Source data
········

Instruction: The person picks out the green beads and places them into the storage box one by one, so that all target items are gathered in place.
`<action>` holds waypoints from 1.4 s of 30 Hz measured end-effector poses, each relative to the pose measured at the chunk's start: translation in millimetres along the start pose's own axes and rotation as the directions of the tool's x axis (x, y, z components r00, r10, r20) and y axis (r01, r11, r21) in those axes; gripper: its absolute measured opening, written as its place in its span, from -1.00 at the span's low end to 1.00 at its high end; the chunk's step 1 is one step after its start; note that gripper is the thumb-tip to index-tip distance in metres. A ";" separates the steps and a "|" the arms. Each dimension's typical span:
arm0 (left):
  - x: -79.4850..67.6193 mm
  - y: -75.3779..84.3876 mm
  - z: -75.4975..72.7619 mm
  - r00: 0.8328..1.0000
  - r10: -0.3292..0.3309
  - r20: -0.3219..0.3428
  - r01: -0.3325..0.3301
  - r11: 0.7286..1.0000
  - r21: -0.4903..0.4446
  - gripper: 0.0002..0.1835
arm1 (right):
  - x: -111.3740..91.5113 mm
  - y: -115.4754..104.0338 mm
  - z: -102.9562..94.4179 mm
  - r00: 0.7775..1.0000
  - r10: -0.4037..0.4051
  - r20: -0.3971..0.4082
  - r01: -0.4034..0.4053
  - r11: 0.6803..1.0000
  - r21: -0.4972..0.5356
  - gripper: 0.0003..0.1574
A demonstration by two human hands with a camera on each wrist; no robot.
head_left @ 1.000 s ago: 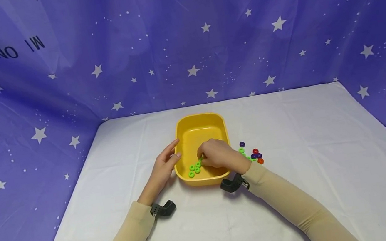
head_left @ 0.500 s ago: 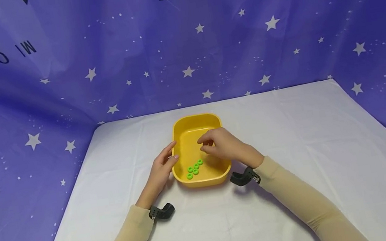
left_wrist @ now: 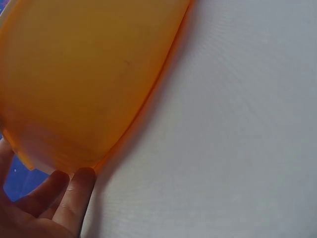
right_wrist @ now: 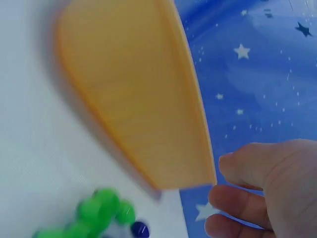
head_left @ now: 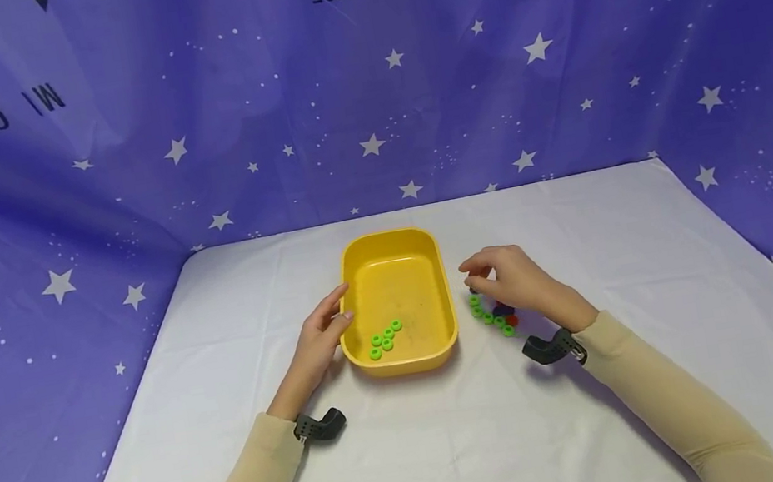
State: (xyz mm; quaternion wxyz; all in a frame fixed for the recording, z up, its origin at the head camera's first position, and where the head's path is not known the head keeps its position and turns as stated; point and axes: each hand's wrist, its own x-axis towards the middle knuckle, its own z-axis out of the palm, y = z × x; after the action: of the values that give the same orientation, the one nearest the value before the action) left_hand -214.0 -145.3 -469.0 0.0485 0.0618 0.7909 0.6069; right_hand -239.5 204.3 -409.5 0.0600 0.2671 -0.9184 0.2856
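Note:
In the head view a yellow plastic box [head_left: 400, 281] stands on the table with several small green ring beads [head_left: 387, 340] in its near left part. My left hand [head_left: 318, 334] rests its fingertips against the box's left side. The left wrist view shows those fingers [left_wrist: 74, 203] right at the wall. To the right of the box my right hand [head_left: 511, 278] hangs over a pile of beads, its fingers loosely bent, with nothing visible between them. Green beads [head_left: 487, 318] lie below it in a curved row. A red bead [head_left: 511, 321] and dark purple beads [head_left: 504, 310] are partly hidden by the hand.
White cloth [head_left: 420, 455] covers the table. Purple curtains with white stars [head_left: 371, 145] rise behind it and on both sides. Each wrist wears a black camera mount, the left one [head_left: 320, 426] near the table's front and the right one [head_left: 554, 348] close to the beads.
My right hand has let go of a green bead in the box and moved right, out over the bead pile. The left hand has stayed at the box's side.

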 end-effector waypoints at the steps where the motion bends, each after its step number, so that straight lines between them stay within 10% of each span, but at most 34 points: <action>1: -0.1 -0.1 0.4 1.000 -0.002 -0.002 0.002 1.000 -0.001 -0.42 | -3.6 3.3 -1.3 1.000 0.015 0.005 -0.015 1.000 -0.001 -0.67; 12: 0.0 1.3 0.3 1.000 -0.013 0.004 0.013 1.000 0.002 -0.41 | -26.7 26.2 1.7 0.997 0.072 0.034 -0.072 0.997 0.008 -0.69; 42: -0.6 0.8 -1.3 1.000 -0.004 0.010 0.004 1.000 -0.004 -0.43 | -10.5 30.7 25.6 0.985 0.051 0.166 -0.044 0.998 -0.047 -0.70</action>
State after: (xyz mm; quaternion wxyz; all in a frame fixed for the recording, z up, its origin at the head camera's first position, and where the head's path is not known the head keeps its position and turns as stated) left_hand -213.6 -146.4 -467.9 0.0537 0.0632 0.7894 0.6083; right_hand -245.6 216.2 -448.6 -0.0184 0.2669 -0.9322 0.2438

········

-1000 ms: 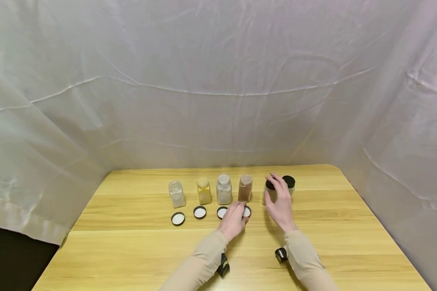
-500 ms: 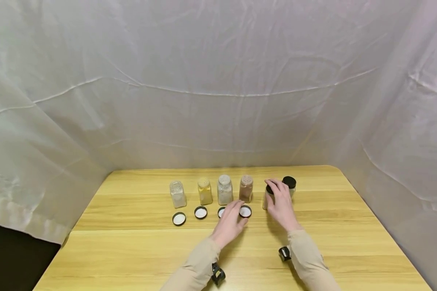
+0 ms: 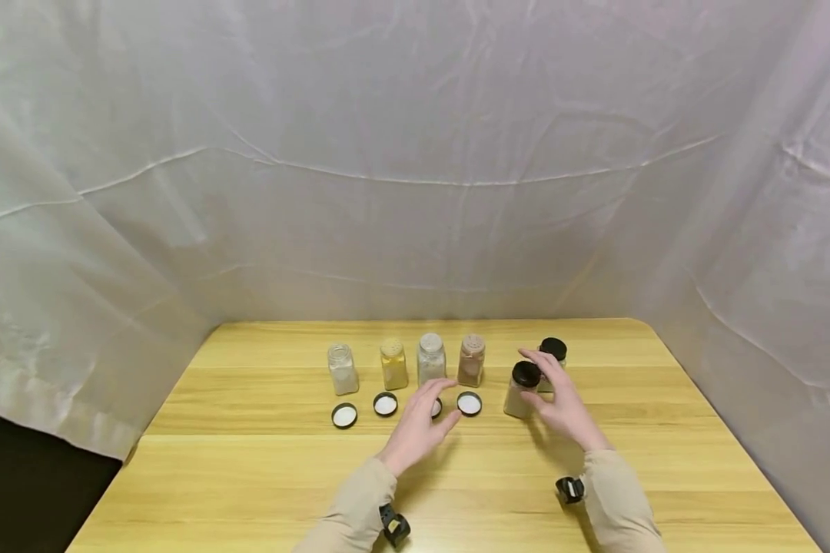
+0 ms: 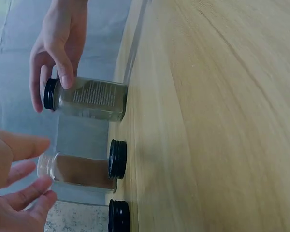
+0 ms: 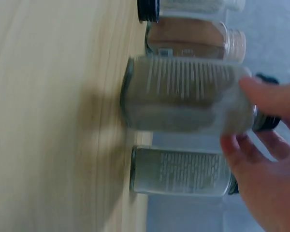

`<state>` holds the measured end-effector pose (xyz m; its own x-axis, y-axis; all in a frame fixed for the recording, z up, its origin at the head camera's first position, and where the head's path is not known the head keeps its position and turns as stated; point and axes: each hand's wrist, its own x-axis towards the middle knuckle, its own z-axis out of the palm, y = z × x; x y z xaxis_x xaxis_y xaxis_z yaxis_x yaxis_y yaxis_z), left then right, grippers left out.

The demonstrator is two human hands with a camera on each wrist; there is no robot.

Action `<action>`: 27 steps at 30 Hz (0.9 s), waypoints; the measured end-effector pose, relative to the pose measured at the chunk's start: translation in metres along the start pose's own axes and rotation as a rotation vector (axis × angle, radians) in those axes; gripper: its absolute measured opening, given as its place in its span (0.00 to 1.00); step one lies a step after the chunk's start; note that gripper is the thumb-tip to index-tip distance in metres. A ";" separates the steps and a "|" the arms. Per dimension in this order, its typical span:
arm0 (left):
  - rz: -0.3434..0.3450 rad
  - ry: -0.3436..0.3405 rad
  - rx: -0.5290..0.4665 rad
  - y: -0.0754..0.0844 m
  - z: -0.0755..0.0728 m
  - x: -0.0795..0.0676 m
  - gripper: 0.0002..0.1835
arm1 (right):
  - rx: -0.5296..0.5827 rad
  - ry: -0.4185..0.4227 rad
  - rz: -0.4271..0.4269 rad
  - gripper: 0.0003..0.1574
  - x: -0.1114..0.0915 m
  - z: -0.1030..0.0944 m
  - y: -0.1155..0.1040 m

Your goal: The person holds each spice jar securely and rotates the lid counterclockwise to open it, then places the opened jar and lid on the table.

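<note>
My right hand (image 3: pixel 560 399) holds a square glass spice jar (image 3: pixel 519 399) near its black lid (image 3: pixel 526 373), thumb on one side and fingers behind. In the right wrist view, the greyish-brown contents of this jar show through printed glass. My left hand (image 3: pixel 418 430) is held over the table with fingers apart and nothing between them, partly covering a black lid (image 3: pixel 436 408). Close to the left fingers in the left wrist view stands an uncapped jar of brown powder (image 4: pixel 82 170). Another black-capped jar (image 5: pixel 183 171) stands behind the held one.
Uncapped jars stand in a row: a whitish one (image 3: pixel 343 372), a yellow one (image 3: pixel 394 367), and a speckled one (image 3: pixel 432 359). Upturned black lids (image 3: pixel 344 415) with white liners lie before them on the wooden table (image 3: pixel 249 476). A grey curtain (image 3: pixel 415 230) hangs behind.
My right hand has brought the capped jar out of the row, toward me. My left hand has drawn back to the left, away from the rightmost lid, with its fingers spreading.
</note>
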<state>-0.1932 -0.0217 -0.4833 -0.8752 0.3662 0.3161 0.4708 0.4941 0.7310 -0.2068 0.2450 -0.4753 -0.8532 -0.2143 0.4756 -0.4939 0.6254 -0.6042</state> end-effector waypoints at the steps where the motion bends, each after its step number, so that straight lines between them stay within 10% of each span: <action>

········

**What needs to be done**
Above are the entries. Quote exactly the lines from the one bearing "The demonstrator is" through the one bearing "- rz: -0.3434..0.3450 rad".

**Output for this exercise**
The demonstrator is two human hands with a camera on each wrist; there is no robot.

Action `<action>`: 27 steps at 30 Hz (0.9 s), waypoints; the measured end-effector pose, relative to the pose measured at the chunk's start: translation in metres along the start pose's own axes and rotation as a rotation vector (axis × angle, radians) in those axes; gripper: its absolute measured opening, given as its place in its span (0.00 to 1.00); step one lies a step after the chunk's start; note that gripper is the thumb-tip to index-tip distance in metres. A ";" separates the steps and a "|" the arms. Per dimension in this order, its typical span:
arm0 (left):
  - rz: -0.3434..0.3450 rad

No further response is required.